━━ Dataset extract
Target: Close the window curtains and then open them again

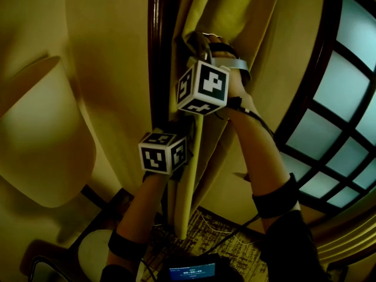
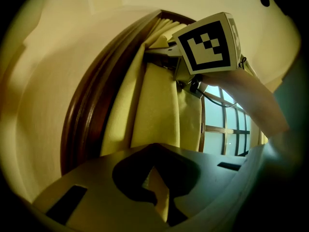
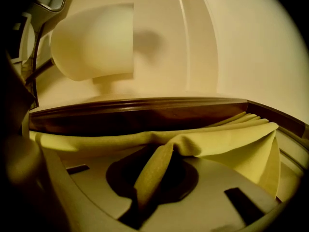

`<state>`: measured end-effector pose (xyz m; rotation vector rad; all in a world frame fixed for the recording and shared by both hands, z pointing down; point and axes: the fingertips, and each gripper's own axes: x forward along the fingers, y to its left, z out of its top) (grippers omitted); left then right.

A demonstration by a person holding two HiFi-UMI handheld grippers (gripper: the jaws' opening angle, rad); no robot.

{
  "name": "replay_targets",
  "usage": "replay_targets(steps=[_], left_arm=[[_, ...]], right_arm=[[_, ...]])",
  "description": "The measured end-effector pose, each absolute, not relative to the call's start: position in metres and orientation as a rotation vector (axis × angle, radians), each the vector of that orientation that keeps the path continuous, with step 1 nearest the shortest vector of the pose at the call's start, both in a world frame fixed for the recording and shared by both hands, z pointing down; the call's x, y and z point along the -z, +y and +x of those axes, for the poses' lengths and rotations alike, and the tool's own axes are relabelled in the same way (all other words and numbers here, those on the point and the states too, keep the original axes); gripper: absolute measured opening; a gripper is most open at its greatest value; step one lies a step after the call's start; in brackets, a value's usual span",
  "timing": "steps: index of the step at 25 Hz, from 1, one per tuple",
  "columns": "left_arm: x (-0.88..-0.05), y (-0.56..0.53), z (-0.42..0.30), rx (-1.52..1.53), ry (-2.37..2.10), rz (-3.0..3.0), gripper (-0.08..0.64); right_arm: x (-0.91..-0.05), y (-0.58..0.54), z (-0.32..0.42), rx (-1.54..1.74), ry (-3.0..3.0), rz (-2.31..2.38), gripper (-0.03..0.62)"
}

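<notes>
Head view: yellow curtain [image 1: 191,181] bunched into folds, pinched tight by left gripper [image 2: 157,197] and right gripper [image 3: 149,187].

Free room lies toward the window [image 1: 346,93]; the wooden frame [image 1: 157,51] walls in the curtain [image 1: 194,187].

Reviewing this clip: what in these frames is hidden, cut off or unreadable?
Head view: where the curtain hangs from, cut off by the top edge.
Head view: jaws of the left gripper and right gripper, behind their marker cubes.
Head view: print on the small screen, too small.
Head and left gripper views: what lies beyond the window, its panes being frosted.
</notes>
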<state>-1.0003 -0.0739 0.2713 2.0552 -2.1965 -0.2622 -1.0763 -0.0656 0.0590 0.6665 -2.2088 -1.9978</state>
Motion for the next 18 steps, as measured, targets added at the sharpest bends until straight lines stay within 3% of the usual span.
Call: replay_targets(steps=[13,18], left_arm=[[-0.278,-0.060,-1.005,0.297,-2.152,2.087,0.000],[-0.272,-0.060,-0.987,0.268,-2.183,2.097,0.000]], right_arm=[[-0.061,-0.044,-1.076,1.952,-2.238,0.723,0.044],[-0.053,-0.051,-1.050,1.937,-2.338,0.807,0.075]])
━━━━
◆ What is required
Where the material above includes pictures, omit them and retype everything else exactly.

◆ Answer space
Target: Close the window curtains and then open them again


`<state>`: measured end-effector pose (xyz m; rotation vector rad; all in a world frame fixed for the recording and shared by both hands, z pointing down; point and axes: the fingertips, and each gripper's own axes: x forward along the fingers, y to its left, z out of its top) (grippers omitted); left then right.

A demonstration by a person holding two HiFi-UMI handheld grippers (gripper: the jaws' opening angle, rad); no robot.

{
  "name": "replay_targets",
  "usage": "replay_targets(steps=[_], left_arm=[[_, ...]], right_arm=[[_, ...]])",
  "description": "The measured end-effector pose, each absolute, not relative to the call's start: position in metres and orientation as a rotation vector (axis × angle, radians), each the vector of that orientation that keeps the path continuous, with step 1 nearest the shortest vector of the pose at the call's start, both in a world frame fixed for the recording and shared by both hands, z pointing down; the call's x, y and z point along the -z, +y and +x of those axes, for the poses' lengths and rotations alike, and the tool's own axes are relabelled in the same way (all other words and numbers here, those on the point and the states too, keep the original axes); gripper: absolute measured opening; a gripper is most open at its greatest value; step one lies a step after the call's start; in brackets, a value's usual span",
  "timing": "steps: index of the step at 25 Hz, from 1, one per tuple",
  "columns": "left_arm: x (-0.88..-0.05), y (-0.56..0.53), z (-0.42..0.30), rx (-1.52..1.53), ry (-2.37..2.10), rz (-3.0..3.0), gripper (-0.08..0.64); right_arm: x (-0.91..-0.05), y (-0.58..0.54), z (-0.32..0.42), rx (-1.54..1.74), ry (-3.0..3.0), rz (-2.31..2.38), gripper (-0.03..0.62)"
}

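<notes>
Head view: yellow curtain [image 1: 191,181] bunched into folds, pinched tight by left gripper [image 2: 157,197] and right gripper [image 3: 149,187].

Free room lies toward the window [image 1: 346,93]; the wooden frame [image 1: 157,51] walls in the curtain [image 1: 194,187].

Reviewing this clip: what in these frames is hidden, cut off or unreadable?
Head view: where the curtain hangs from, cut off by the top edge.
Head view: jaws of the left gripper and right gripper, behind their marker cubes.
Head view: print on the small screen, too small.
Head and left gripper views: what lies beyond the window, its panes being frosted.
</notes>
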<state>-1.0003 -0.0739 0.2713 2.0552 -2.1965 -0.2622 -1.0763 -0.0656 0.0590 0.6665 -2.2088 -1.9978</state>
Motion for the next 18 steps, as measured, targets added at the sharpest bends until straight lines stay within 3% of the usual span.
Call: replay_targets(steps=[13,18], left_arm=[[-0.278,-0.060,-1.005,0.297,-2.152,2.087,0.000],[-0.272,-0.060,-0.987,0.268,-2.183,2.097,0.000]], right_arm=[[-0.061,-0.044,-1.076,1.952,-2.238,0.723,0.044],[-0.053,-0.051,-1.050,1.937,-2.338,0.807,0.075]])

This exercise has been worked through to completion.